В плеяде великих русских трагиков – Мочалов, Каратыгин, Орленев, Качалов – он был младшим. Вся его жизнь прошла при мне. С ним связан самый мой большой провал в театре – самый большой, потому что первый. И самый большой успех. И его уже нет, и довольно давно, а все равно он со мной.
– Что смолкнул веселия глас?
Почему этот стих преследует меня…
Вот он лежит посреди огромной сцены театра, где так часто выст) пал, где раскланивался с публикой, внимательно глядя в зрительный зал. Невидимый оркестр играет Бетховена. Вокруг цветы, венки с лентами… От всех театров Москвы. Почетный караул. Речи. Мне шепчут, чтоб я приготовился… Никак не могу представить себе, о чем буду говорить. Все время наплывает фраза. Почему эта? Откуда она? Да и не подходит она теперь, совсем не подходит…

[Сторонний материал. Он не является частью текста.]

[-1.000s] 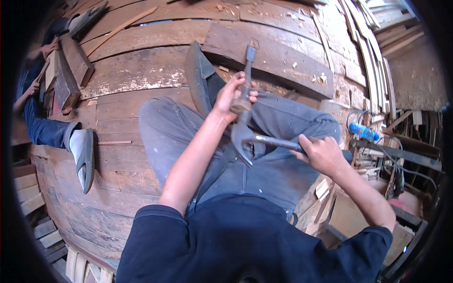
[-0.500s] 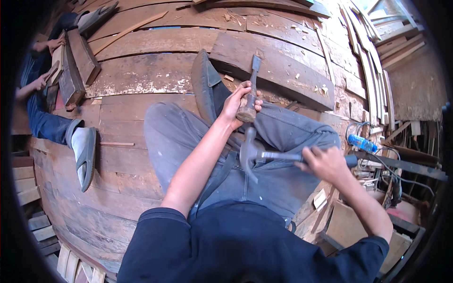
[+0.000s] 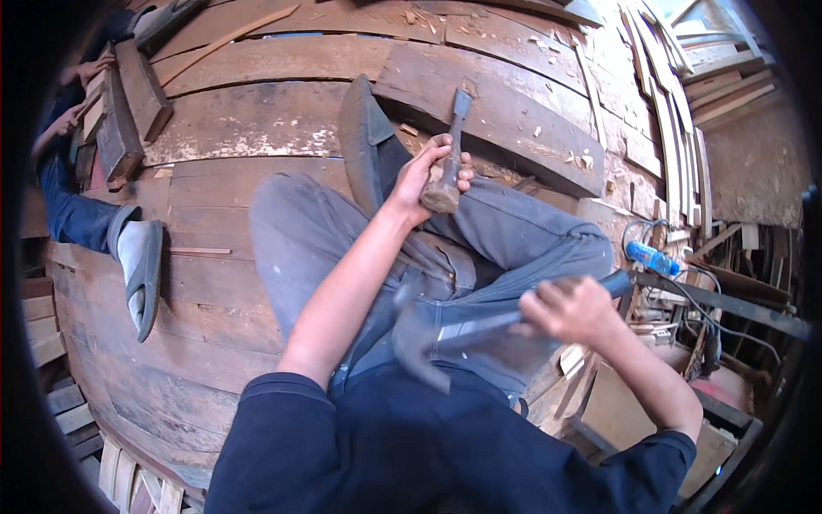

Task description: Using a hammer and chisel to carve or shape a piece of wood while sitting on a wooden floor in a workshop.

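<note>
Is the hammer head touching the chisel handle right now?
Apart. The head view shows gray trousers in the gap between the blurred hammer head and the butt of the chisel handle.

Chisel (image 3: 456,128): dull grey metal blade, rough wood-looking handle end. Hammer (image 3: 454,331): grey metal head, smooth-looking shank, finish blurred. Beam (image 3: 514,107): dark wood, matt, rough. Floorboards (image 3: 248,116): worn wood, pale flaky patches. Trousers (image 3: 295,223): matt grey cloth, speckled. Shirt (image 3: 445,437): dark matt cloth. Bottle (image 3: 652,258): glossy blue, plastic-looking.
</note>
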Demonstrator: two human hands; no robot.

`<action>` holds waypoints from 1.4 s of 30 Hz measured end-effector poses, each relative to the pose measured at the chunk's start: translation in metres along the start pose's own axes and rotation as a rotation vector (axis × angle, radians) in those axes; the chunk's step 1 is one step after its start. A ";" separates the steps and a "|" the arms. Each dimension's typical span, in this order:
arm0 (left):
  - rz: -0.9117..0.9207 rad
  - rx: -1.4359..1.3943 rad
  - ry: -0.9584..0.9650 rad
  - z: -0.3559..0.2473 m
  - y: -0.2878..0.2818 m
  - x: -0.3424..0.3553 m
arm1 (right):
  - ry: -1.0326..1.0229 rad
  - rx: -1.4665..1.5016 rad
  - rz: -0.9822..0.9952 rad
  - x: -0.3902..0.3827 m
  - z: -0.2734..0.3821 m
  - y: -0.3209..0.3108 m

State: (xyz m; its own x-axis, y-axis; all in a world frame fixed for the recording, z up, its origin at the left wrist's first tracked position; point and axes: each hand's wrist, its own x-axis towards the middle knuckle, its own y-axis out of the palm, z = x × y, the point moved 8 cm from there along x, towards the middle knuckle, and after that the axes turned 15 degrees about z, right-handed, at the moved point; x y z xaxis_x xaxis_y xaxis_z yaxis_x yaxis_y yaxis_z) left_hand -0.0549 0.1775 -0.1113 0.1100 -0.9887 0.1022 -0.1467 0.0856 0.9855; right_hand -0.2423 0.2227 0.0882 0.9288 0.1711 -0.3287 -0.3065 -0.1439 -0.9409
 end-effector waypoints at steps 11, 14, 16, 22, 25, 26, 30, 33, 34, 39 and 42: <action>0.052 -0.019 0.031 0.000 0.006 0.000 | 0.111 -0.131 -0.026 0.000 -0.021 0.007; 0.072 0.025 0.004 0.001 0.008 0.000 | -0.088 -0.030 -0.018 -0.014 0.019 0.007; 0.099 0.009 0.014 0.002 0.010 0.000 | -0.240 0.015 -0.015 -0.014 0.034 0.006; 0.054 0.019 0.011 0.001 0.003 0.001 | 0.319 -0.022 0.075 -0.001 -0.035 0.010; 0.077 0.019 0.013 0.002 0.003 0.001 | 0.117 -0.042 0.001 -0.005 -0.004 0.000; 0.036 0.050 -0.006 0.003 0.000 0.000 | 0.037 -0.049 0.006 -0.006 0.009 -0.001; 0.090 0.025 0.022 0.002 0.003 -0.001 | -0.046 -0.021 -0.061 -0.001 0.021 0.001; 0.046 0.065 0.011 0.001 0.000 -0.002 | 0.357 0.148 0.035 -0.002 -0.026 0.025; 0.088 0.030 0.028 0.001 0.003 0.000 | 0.376 0.093 0.072 -0.006 -0.029 0.033; 0.054 0.076 -0.025 0.002 0.001 -0.001 | 0.318 0.134 0.083 -0.035 0.006 0.068; 0.065 0.092 -0.050 0.001 0.004 -0.001 | 0.412 0.162 0.042 -0.045 0.016 0.084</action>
State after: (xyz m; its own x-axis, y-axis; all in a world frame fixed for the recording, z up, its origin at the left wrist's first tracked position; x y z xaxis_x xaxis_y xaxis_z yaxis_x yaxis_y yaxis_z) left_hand -0.0565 0.1788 -0.1080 0.0487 -0.9865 0.1562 -0.2413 0.1401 0.9603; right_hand -0.3126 0.2181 0.0227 0.9102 -0.2394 -0.3380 -0.3440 0.0178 -0.9388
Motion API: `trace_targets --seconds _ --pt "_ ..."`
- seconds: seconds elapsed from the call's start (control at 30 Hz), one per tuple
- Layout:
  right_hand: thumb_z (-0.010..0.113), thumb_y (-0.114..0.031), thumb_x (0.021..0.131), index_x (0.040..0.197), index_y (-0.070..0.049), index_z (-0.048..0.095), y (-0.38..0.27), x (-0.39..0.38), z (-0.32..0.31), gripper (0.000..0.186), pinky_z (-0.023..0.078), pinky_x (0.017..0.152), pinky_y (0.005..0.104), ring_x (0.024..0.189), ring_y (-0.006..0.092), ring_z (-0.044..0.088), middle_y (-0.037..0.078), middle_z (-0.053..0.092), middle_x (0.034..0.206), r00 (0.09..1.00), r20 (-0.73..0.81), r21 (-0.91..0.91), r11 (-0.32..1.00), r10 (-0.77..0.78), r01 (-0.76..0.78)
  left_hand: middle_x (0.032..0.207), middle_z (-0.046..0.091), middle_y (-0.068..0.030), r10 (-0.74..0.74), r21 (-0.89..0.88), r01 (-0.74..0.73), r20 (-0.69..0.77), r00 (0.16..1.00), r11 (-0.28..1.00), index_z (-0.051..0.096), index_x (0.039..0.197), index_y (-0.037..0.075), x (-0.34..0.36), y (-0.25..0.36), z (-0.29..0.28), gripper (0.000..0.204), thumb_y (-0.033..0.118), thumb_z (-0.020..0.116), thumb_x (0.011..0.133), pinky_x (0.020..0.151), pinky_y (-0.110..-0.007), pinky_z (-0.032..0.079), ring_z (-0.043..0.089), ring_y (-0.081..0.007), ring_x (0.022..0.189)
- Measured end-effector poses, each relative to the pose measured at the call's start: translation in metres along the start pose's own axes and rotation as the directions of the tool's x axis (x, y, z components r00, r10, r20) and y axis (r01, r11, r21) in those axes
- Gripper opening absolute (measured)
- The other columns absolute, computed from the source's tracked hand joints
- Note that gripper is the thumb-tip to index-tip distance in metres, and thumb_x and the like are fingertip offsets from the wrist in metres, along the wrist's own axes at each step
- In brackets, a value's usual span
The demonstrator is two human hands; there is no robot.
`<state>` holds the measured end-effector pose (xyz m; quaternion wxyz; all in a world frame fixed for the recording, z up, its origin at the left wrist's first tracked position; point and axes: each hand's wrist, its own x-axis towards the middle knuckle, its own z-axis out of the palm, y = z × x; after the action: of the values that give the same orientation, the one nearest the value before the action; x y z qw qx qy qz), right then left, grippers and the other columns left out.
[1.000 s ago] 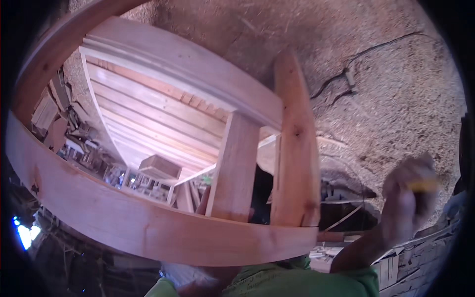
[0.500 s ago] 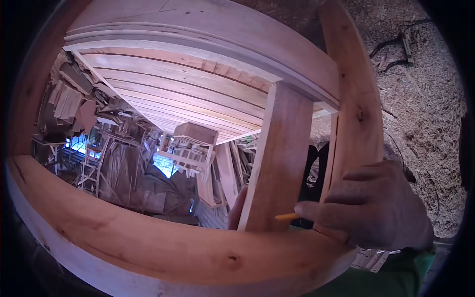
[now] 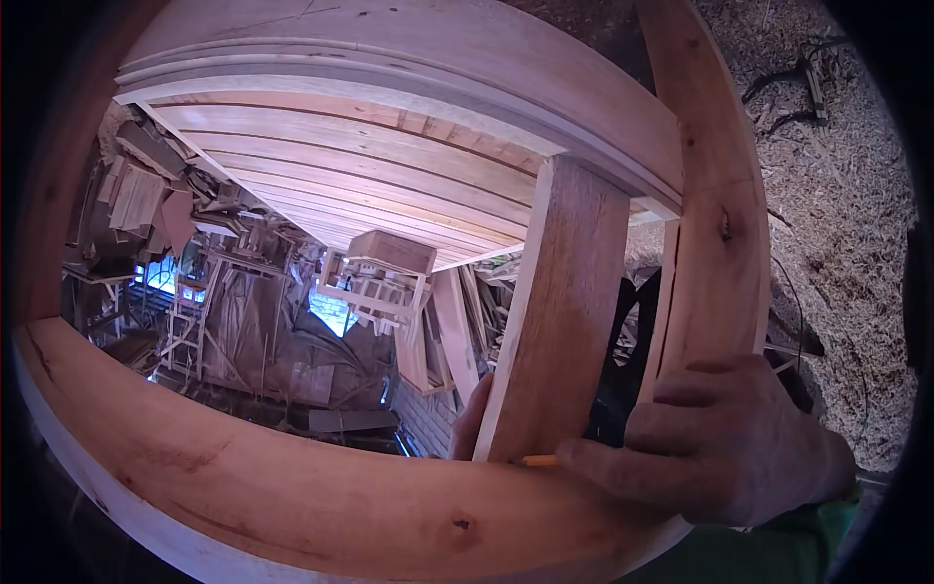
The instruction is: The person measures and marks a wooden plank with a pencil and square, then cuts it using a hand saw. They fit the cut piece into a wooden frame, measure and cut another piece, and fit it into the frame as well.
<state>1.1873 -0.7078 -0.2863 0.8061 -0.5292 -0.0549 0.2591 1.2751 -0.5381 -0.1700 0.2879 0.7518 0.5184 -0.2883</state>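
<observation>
A short wooden board stands between the slatted panel's edge rail and a thick near rail. My right hand is closed round a yellow pencil. The pencil lies low across the board's face, at the line where board and near rail meet. Its tip end shows; the rest is hidden in the fingers. My left hand shows only as fingers curled behind the board's left edge, gripping it. A knotted side post runs just beyond my right hand.
The slatted wooden panel spans the frame's far part. Stacked offcuts and wooden stands fill the left background. A brownish box-like wooden piece stands beyond the frame opening. Wood shavings cover the ground at right, with a dark cable there.
My right hand has moved down and slightly left, bringing the pencil from higher on the board's face to its lower end by the near rail. The left fingers still grip the board.
</observation>
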Motion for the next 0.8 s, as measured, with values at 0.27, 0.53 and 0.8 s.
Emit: trace_targets --seconds 0.27,0.53,0.8 --pt "0.07 -0.03 0.085 0.13 -0.015 0.085 -0.003 0.003 -0.004 0.05 0.051 0.058 0.0323 0.066 0.0132 0.064 -0.005 0.062 0.081 0.999 -0.049 -0.042 0.999 0.016 -0.018 0.131 0.073 -0.0157 -0.003 -0.018 0.003 0.005 1.0 1.0 0.063 0.14 0.002 -0.001 0.002 0.006 0.044 0.031 0.061 0.107 0.098 -0.044 0.064 0.075 -0.0271 0.113" --pt "0.077 -0.027 0.081 0.121 -0.02 0.087 0.0 -0.012 0.006 0.041 0.053 0.062 0.0349 0.072 0.0149 0.066 -0.004 0.061 0.086 0.996 -0.088 -0.112 0.994 0.002 -0.012 0.129 0.073 -0.0145 0.052 -0.047 -0.049 0.056 0.997 0.998 0.065 0.138 0.003 -0.007 -0.003 0.008 0.042 0.033 0.055 0.111 0.097 -0.042 0.064 0.076 -0.0267 0.111" --pt "0.073 -0.009 0.093 0.134 -0.017 0.082 -0.034 -0.033 0.006 0.043 0.051 0.066 0.034 0.075 0.0163 0.063 -0.003 0.063 0.088 0.916 -0.4 -0.276 0.95 0.027 -0.148 0.128 0.074 -0.0133 0.178 -0.21 -0.133 0.214 0.961 0.969 0.067 0.137 0.005 -0.029 -0.013 -0.025 0.042 0.035 0.049 0.114 0.096 -0.041 0.064 0.077 -0.0263 0.108"
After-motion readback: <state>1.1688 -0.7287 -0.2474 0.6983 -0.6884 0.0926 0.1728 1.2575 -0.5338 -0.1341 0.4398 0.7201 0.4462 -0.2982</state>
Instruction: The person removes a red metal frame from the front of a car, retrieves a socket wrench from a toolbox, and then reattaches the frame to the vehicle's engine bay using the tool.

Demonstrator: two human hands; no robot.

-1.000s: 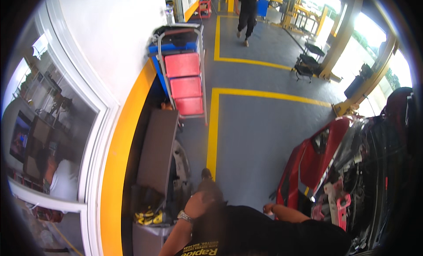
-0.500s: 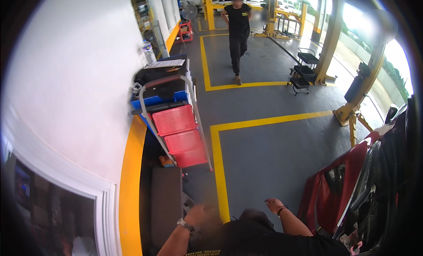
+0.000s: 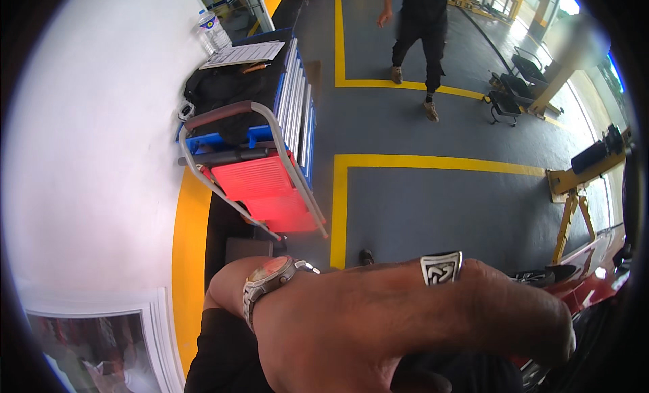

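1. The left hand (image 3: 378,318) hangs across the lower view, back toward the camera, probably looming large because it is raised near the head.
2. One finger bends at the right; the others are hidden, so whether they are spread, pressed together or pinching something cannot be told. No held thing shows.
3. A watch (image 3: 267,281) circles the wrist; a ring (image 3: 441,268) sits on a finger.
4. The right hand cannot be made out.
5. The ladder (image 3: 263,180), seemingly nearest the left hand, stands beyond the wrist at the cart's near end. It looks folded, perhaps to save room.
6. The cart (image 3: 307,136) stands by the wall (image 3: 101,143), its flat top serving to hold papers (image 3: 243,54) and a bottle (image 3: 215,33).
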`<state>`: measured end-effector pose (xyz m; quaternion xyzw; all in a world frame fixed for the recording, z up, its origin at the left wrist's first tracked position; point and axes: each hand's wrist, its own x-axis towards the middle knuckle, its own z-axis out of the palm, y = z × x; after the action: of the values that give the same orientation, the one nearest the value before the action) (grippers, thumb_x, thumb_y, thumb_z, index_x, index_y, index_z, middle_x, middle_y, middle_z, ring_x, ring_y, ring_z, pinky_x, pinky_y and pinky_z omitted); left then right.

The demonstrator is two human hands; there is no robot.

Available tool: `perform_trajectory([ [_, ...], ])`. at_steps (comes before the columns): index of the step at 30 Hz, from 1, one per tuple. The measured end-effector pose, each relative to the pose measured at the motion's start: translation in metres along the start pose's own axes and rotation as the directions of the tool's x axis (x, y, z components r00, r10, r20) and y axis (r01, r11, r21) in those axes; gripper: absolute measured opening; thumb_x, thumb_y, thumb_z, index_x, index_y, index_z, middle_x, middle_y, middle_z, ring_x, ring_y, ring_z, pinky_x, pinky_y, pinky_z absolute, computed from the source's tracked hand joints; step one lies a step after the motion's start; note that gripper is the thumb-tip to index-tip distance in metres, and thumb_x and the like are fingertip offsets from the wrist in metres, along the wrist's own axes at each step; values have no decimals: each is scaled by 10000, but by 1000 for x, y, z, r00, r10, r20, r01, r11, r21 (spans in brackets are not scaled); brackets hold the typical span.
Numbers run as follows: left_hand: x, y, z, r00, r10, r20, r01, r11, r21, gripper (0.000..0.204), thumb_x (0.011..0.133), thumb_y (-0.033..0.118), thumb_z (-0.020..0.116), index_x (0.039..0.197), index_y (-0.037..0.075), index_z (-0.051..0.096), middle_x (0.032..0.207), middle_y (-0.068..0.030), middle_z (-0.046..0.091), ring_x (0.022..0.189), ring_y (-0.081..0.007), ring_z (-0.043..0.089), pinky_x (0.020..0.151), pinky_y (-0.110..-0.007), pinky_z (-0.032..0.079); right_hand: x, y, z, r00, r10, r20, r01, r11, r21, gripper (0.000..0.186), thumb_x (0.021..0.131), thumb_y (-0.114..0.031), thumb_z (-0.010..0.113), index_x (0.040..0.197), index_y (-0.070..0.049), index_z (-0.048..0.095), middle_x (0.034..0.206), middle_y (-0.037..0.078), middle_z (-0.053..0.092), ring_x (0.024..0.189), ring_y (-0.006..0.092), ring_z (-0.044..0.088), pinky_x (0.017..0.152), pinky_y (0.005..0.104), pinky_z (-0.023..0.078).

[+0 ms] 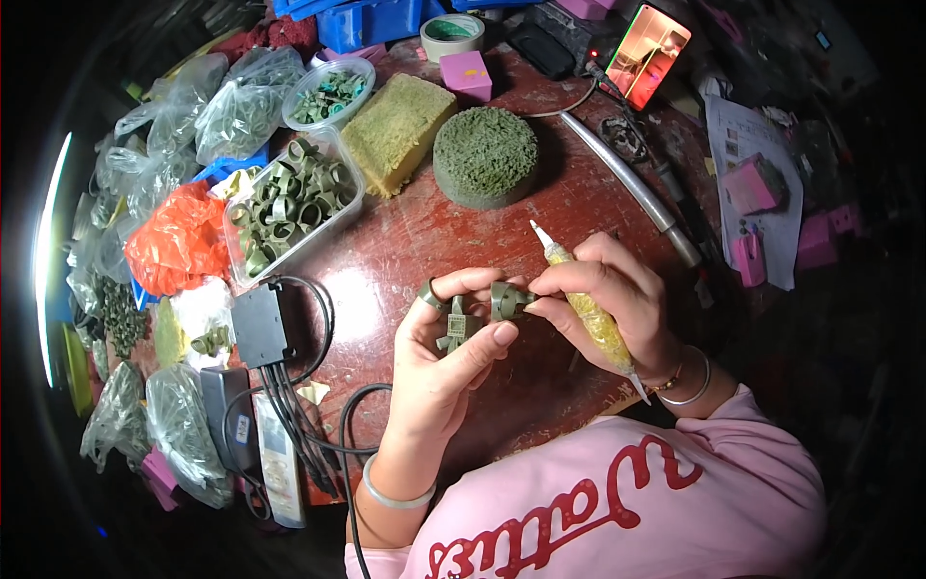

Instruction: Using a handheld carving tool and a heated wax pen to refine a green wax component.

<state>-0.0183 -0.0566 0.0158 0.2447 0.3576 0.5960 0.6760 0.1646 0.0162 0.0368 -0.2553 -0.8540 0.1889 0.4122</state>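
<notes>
Above the red table, my left hand (436, 372) is curled with a dull green ring with a square, dotted top (460, 326) held by its fingers. Another green band (430, 294) sits around one of its fingers. My right hand (622, 294) grips a pen-like carving tool (596, 326) with a yellow wrapped handle, slanting with its pale tip up and left. Thumb and forefinger of that hand also pinch a wide green ring (505, 301), close beside the left fingers. Part of each ring is hidden by the fingers.
A clear tub (355, 183) full of green rings and a round tub (333, 123) of small pieces stand at left. Behind are a yellow sponge block (397, 125) and a round green sponge (485, 154). A black box (262, 323) with cables lies left; a metal tube (627, 183) lies right.
</notes>
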Motion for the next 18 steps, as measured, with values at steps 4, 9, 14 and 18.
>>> perform_trajectory([
  [4,1,-2,1,1000,5,-27,-5,1000,14,403,840,21,689,1222,34,562,1078,-117,654,674,-54,554,438,-122,334,-4,3,2,1000,25,4,-25,999,48,250,783,-155,800,967,-46,671,808,64,545,670,190,532,586,299,437],
  [9,2,-1,-6,1000,-10,12,12,988,-156,381,851,29,697,1207,66,565,1100,-94,656,697,-44,555,462,-126,355,3,6,-18,998,7,70,-20,982,187,349,883,-332,691,1037,-19,675,822,63,559,739,172,521,668,291,424],
  [14,4,0,-5,1000,-14,-6,12,968,-251,319,881,65,655,1184,64,556,1176,-139,621,680,-45,513,451,-121,336,2,11,-6,974,227,19,-216,892,397,233,825,-15,731,1053,1,685,926,74,692,774,112,623,666,223,479],
  [18,4,3,-4,997,-25,72,42,968,-248,311,867,54,666,1157,47,552,1195,-151,614,645,-35,494,445,-117,324,-4,10,-11,902,409,140,-416,736,534,170,843,-19,729,1010,7,708,920,73,715,771,70,629,646,187,477],
])
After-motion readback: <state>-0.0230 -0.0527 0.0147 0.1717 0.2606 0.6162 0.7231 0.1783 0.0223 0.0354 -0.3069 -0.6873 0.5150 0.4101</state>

Что смолкнул веселия глас?
С чего начать?
Меня выталкивают к микрофону.
– Он был БОЛЬШОЙ, – говорю я.
И тут сразу приходит на ум тема моего выступления.
– Он был Большой. Во всем: в отношении к театру, к товарищам, к жизни. Срочно нужно издать книгу о нем, выпустить фильм, рассказывать молодежи. Чтоб люди на его примере учились быть большими.
На этой сцене, где и я раскланивался с публикой после премьер моих пьес и целовался с ним после «Ленинградского проспекта», жал руки актерам, – мне сейчас приходится говорить о нем… А он лежит на сцене, в цветах.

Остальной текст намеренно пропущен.